- Born: December 28, 1849 Providence, Rhode Island, US
- Died: October 27, 1918 (aged 68) Providence, Rhode Island, US
- Resting place: Swan Point Cemetery, Providence
- Occupations: Genealogical author and publisher

= John Osborne Austin =

American genealogist (1849–1918)

John Osborne Austin (December 28, 1849 – October 27, 1918) was a genealogist who wrote and published several books, primarily on the families of Rhode Island. The work for which he is best known is the Genealogical Dictionary of Rhode Island, published in 1887.

== Life ==

Austin was the son of Samuel Austin and Elizabeth H. Osborne of Providence, Rhode Island. He was married in 1878 to Helen Augusta Whitaker, and in 1880 he and his wife, with their infant daughter, Rosamond, lived in Providence in the household of his wife's mother, Mrs.

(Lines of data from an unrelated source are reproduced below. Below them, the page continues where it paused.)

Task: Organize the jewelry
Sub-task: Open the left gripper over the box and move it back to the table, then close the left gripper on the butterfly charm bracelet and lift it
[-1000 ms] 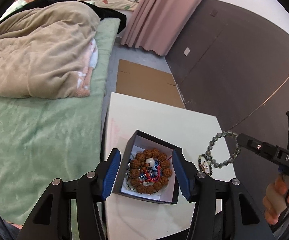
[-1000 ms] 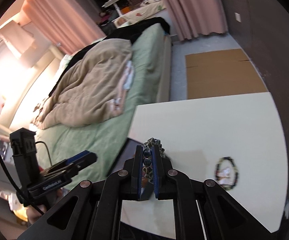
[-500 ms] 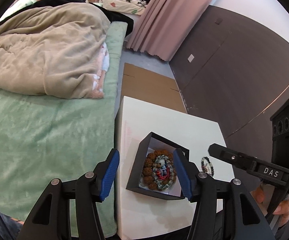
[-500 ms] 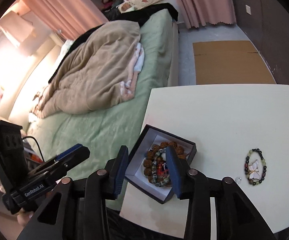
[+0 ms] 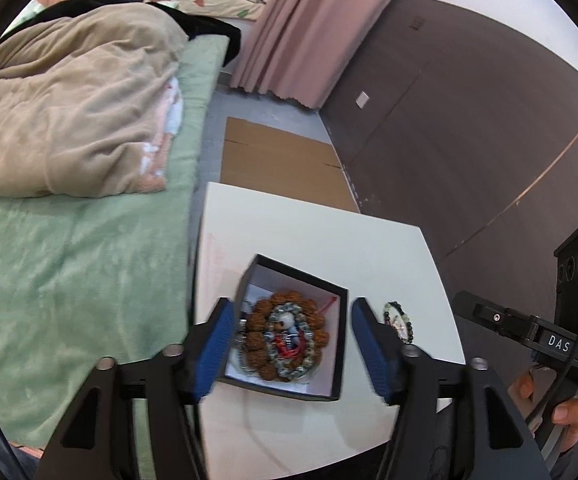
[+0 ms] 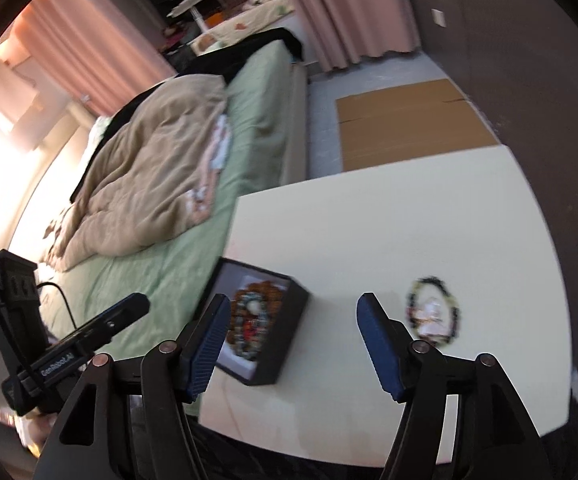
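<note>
While both jaws widen w/ nothing gripped, left gripper (image 5: 292, 346) over black box (image 5: 339, 344) of beads lower center, right gripper (image 6: 293, 343) above tabletop (image 6: 389, 232), dark bracelet (image 6: 433, 312) lower right.

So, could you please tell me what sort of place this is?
Most likely a bedroom: a bed with a rumpled beige quilt, pink curtains, and a small white table beside the bed holding a jewelry box.

Home bedroom, bed (image 5: 69, 260) w/ rumpled beige duvet (image 5: 69, 112), pink curtains (image 5: 301, 28)
</note>
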Motion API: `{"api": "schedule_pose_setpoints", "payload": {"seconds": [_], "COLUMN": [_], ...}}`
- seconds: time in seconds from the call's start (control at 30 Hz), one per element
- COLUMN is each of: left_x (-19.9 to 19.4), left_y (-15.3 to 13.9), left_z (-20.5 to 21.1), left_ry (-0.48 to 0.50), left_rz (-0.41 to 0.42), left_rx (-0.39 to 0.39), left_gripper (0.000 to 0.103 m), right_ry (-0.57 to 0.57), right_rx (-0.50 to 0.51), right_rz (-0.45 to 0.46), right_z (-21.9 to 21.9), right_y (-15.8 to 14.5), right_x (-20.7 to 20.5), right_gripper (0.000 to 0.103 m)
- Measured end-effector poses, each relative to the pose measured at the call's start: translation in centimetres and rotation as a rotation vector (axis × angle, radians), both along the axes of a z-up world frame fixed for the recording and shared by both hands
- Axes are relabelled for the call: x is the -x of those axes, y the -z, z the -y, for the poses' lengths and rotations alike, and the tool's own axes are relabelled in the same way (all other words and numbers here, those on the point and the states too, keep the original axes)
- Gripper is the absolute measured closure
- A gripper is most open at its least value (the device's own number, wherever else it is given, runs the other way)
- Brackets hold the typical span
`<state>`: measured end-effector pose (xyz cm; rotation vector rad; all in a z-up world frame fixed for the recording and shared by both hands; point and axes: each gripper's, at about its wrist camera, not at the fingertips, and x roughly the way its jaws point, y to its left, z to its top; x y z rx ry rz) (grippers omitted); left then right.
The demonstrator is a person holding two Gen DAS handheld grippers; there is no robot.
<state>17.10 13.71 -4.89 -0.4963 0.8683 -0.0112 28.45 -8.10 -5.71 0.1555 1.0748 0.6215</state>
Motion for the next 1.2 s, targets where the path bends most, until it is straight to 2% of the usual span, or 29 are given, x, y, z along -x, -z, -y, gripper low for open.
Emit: {"api": "schedule_pose_setpoints", "payload": {"seconds": [0.1,0.17,0.23,0.57,0.73,1.0,1.2], "left_x": [-0.7,-1.3,-1.9,-4.8,-6.1,-8.0,-9.7], "left_y": [-0.2,-0.1,0.0,1.0,1.8,3.1,5.2], "left_z": [1.5,2.6,3.8,10.5,12.9,17.5,20.4], "left_ry": [0.024,0.046,0.074,0.211,0.247,0.335,0.411], "left_rz": [0.012,0.005,0.000,-0.039,-0.068,-0.094,-0.137], "left_rx": [-0.008,-0.014,-0.018,-0.049,-0.071,-0.180,-0.256], "left_gripper": [0.032,0.031,0.031,0.031,0.031,0.032,0.045], "right_ry": [0.045,0.072,0.106,0.191,0.214,0.257,0.299], "right_rx": [-0.010,-0.016,-0.016,-0.045,-0.062,-0.077,-0.095], "right_rz": [-0.018,-0.023,-0.023,-0.082,-0.127,-0.138,-0.162], "right_z": [2.4,3.7,5.4,11.0,13.7,17.0,19.5], "right_y": [0.4,0.6,0.9,3.0,4.2,5.4,6.4], "right_x": [-0.4,-0.6,-0.7,-1.2,-1.7,-2.1,-2.4], "right_gripper": [0.034,0.023,0.020,0.019,0.019,0.019,0.019]}}
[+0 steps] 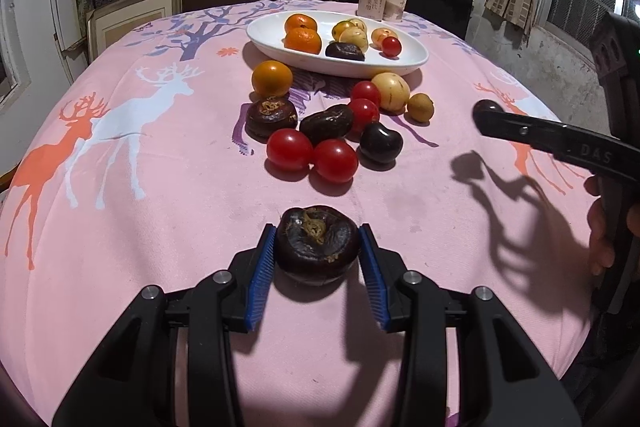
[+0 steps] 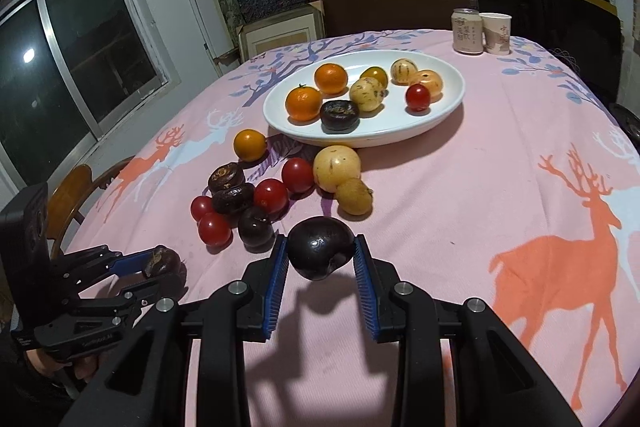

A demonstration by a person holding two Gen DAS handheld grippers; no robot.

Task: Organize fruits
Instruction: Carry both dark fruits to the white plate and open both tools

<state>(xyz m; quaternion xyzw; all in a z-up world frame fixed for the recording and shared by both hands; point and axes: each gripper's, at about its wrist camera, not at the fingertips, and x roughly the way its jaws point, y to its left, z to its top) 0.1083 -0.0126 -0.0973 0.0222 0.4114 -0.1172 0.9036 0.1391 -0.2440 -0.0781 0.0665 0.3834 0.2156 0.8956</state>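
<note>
My left gripper (image 1: 318, 247) is shut on a dark wrinkled fruit (image 1: 317, 243), held just above the cloth; it also shows in the right wrist view (image 2: 162, 261). My right gripper (image 2: 320, 251) is shut on a smooth dark purple fruit (image 2: 320, 247), lifted above the cloth; it shows in the left wrist view (image 1: 486, 111) at the right. A white oval plate (image 1: 400, 65) (image 2: 400, 135) at the table's far side holds oranges, yellow fruits, a dark fruit and a red tomato. A loose pile of red tomatoes (image 1: 290, 149), dark fruits, an orange (image 1: 272, 79) and yellow fruits lies before the plate.
A pink deer-print tablecloth (image 1: 140, 207) covers the table. A can (image 2: 466, 31) and a paper cup (image 2: 496, 33) stand at the far edge behind the plate. A wooden chair (image 2: 74, 191) stands at the left; shelves of boxes fill the back wall.
</note>
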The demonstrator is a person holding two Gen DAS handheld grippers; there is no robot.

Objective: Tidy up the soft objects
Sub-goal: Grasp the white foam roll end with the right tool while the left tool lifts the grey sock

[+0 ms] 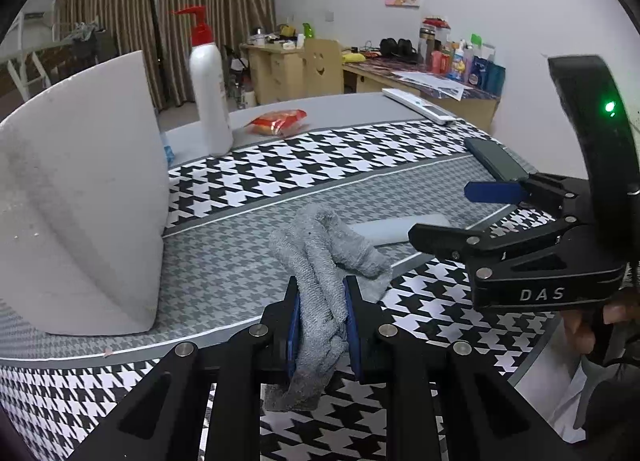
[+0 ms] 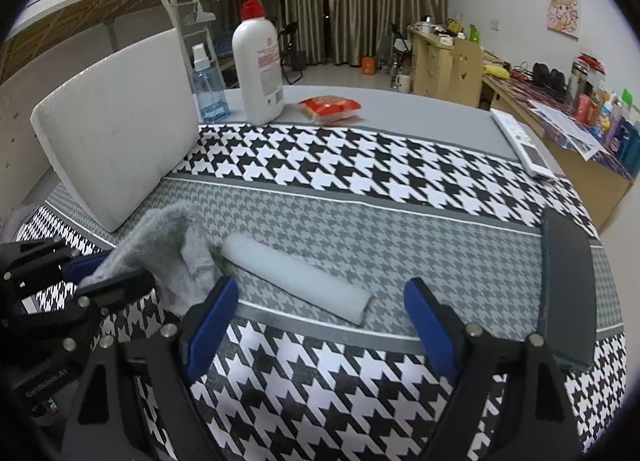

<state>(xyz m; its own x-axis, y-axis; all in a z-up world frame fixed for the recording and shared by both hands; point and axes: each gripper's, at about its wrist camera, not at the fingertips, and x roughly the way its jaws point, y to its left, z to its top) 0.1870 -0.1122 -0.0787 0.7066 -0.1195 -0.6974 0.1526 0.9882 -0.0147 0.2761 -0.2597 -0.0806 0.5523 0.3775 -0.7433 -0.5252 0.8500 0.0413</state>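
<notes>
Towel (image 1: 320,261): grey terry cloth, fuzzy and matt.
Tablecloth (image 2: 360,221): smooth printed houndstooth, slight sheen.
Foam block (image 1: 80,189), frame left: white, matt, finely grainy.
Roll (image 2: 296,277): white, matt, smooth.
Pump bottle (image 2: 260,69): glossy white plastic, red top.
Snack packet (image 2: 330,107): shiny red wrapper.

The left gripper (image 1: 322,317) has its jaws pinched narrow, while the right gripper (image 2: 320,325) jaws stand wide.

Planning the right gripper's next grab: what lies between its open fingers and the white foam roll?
Only bare houndstooth cloth, seen in the right wrist view, between right gripper and white foam roll.
</notes>
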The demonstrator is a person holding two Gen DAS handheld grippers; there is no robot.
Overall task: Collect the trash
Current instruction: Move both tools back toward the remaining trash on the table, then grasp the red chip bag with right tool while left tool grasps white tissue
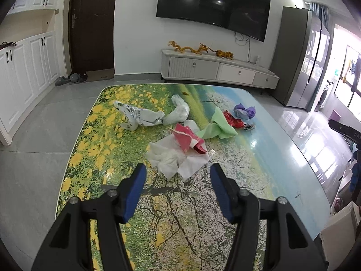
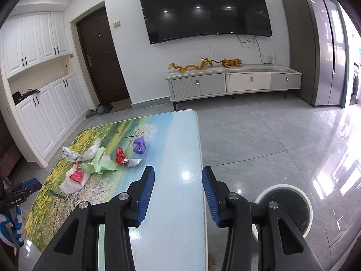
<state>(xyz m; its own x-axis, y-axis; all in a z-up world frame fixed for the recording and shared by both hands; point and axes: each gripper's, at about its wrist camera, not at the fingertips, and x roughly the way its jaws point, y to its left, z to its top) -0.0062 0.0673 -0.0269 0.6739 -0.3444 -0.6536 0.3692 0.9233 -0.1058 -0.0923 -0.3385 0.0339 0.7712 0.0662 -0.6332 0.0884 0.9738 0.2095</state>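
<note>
Trash lies scattered on a table with a landscape print. In the left wrist view I see crumpled white tissue, a red packet, a green cloth, a red wrapper, a purple bag and white plastic bags. My left gripper is open and empty, just short of the tissue. My right gripper is open and empty over the table's right edge. A round bin with a white rim stands on the floor to its right.
A TV stand with golden dragon figures stands at the far wall under a TV. White cabinets and a dark door are at left. A grey fridge is at right. The left gripper's body shows at the right view's left edge.
</note>
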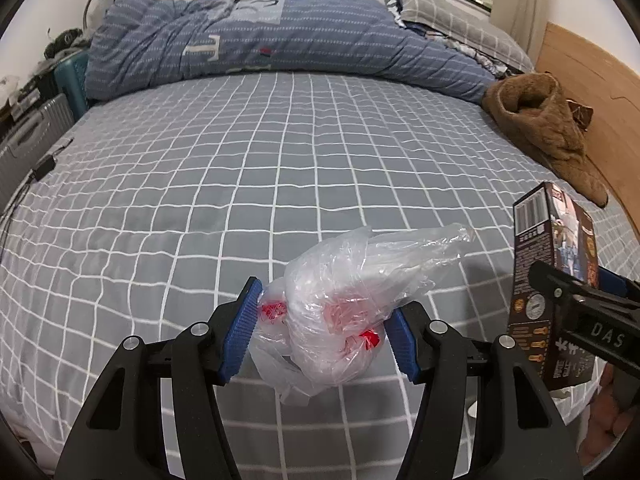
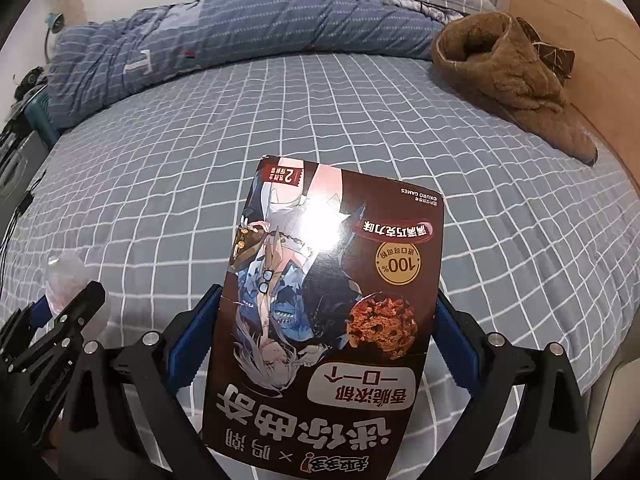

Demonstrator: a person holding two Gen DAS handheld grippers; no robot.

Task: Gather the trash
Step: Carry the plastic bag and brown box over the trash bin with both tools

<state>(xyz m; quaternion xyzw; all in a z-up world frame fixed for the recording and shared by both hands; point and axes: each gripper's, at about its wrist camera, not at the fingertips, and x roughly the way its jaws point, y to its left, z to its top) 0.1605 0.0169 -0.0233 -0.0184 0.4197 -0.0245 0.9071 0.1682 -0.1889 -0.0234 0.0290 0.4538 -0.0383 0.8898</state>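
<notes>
Your bed (image 1: 256,168) wears a grey checked sheet, with a blue quilt (image 1: 248,40) bearing a "T" bunched at its far side. Your right hand-held gripper (image 2: 324,340) clamps a brown cookie box (image 2: 332,300) above the bed, seen upside down, reading "KURO GAMES" and "100%". Your left hand-held gripper (image 1: 320,328) pinches a clear plastic bag (image 1: 344,300) with red print, too crumpled to read.

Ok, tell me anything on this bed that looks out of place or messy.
A brown fuzzy garment lies crumpled by the headboard, and the blue quilt is bunched in a heap along the far side. The grid sheet is otherwise unspoiled, with no spills.
</notes>
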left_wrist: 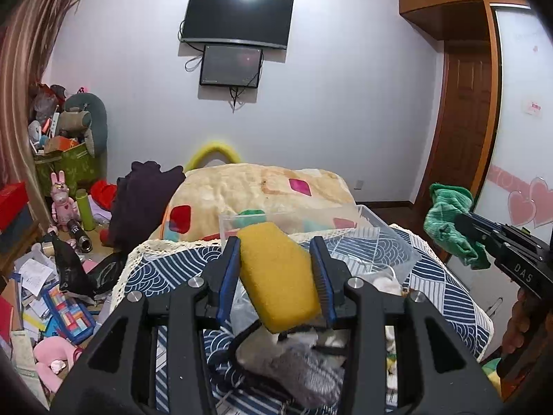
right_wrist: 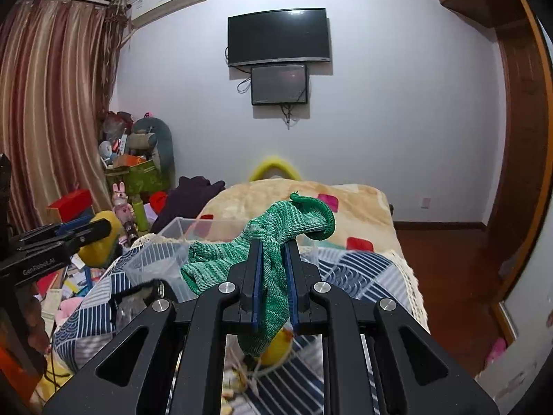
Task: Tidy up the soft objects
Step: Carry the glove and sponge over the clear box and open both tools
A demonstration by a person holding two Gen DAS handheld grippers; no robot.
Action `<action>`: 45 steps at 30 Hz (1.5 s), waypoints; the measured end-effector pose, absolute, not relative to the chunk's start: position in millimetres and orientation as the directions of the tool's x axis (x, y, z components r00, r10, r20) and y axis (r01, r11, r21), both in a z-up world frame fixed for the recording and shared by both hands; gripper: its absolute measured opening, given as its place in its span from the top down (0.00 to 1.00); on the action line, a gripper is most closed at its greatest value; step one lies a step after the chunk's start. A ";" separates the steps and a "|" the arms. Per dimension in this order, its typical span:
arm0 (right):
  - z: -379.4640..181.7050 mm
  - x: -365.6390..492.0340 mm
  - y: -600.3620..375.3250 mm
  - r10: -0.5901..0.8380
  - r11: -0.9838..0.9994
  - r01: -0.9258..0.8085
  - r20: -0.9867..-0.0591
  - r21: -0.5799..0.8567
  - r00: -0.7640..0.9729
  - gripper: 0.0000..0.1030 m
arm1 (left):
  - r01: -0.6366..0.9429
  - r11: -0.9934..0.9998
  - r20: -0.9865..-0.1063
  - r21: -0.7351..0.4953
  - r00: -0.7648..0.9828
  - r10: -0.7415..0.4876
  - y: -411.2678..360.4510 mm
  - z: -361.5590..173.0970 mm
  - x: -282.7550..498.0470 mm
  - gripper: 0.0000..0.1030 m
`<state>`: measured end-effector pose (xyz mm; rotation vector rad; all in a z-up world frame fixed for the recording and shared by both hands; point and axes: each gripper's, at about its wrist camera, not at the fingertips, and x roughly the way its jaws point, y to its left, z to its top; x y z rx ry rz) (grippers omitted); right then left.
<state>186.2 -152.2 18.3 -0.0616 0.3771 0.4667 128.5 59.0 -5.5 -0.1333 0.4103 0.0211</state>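
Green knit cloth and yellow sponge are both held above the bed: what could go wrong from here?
1. The green knit cloth hangs loosely from the right gripper and could snag the clear bin's rim.
2. The yellow sponge sits tilted in the left gripper; it might slip or spring out before reaching the bin.

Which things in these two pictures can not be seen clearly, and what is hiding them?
- Soft items under the left gripper, left wrist view: covered by its frame and the yellow sponge.
- Contents of the clear plastic box, right wrist view: partly hidden by the green knitted cloth in the right gripper.
- Small yellow object, right wrist view: mostly behind the cloth and frame.
- Yellow arc behind the bed: blurred.
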 end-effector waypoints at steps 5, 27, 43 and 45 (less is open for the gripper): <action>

William Whitaker. It was during the late 1880s that Austin published his most important works, including the Genealogical Dictionary of Rhode Island in 1887, The Ancestry of Thirty three Rhode Islanders in 1889, and The Ancestral Dictionary in 1891.

Later in life he published some genealogical romances and other works. He and his wife lived in Providence; they are buried with their two children in Swan Point Cemetery in Providence.